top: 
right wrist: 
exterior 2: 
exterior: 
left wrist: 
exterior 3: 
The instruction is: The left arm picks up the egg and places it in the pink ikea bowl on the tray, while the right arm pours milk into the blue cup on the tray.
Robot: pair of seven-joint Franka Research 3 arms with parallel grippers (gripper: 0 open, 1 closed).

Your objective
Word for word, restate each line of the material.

Result
top: 
right wrist: 
exterior 2: 
exterior: 
left wrist: 
exterior 3: 
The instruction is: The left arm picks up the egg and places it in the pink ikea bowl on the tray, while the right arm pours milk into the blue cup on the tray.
Robot: pair of seven-joint Franka Research 3 arms with parallel grippers (gripper: 0 open, 1 closed).

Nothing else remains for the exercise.